* **Your objective**
Report all lines of the records that contain "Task".

[Collection entries]
§
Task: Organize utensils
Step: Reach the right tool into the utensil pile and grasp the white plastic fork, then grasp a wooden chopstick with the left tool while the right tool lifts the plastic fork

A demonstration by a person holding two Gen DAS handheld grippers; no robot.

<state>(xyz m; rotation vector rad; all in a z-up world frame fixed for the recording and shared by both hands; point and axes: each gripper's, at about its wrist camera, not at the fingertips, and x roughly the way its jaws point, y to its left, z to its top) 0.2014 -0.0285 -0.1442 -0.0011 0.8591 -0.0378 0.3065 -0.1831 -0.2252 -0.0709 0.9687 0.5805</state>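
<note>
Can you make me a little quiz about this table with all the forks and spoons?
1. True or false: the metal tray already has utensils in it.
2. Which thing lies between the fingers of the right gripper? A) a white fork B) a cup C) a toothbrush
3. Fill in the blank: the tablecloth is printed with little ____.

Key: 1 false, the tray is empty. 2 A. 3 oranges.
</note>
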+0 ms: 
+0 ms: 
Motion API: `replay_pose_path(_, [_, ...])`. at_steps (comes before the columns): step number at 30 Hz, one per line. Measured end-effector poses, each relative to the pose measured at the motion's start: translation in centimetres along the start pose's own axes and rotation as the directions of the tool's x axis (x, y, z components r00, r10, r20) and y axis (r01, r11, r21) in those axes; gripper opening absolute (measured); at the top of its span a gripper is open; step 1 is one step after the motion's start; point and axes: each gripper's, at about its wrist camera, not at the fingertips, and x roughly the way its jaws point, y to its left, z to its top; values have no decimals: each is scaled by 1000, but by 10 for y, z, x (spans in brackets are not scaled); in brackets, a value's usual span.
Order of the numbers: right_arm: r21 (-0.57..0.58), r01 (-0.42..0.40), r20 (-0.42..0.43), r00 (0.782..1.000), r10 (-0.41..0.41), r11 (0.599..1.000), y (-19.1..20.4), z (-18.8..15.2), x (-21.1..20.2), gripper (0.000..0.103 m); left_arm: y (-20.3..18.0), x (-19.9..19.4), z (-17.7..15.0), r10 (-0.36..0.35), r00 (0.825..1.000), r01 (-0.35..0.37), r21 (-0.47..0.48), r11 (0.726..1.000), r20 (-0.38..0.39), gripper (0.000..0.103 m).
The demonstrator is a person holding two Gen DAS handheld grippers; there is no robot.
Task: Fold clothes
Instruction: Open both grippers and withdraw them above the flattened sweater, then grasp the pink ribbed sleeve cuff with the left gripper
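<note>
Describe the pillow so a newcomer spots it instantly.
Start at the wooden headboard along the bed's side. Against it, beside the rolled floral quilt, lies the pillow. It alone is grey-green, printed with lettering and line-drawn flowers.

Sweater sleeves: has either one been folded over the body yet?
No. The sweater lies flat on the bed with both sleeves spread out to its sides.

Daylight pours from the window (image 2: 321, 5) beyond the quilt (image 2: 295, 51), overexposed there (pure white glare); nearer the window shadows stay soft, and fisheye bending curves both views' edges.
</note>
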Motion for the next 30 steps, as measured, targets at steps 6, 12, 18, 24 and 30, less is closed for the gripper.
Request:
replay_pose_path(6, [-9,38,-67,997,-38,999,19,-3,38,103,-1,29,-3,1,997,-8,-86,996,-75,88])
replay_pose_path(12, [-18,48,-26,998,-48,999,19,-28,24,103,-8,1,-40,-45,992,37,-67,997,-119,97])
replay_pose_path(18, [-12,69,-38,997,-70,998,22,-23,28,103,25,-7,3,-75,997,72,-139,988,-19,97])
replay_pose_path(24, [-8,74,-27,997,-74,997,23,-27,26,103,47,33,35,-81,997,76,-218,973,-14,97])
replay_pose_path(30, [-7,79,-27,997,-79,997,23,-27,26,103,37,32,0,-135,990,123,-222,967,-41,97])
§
* **Response to this exercise**
Task: Organize utensils
Task: Fold clothes

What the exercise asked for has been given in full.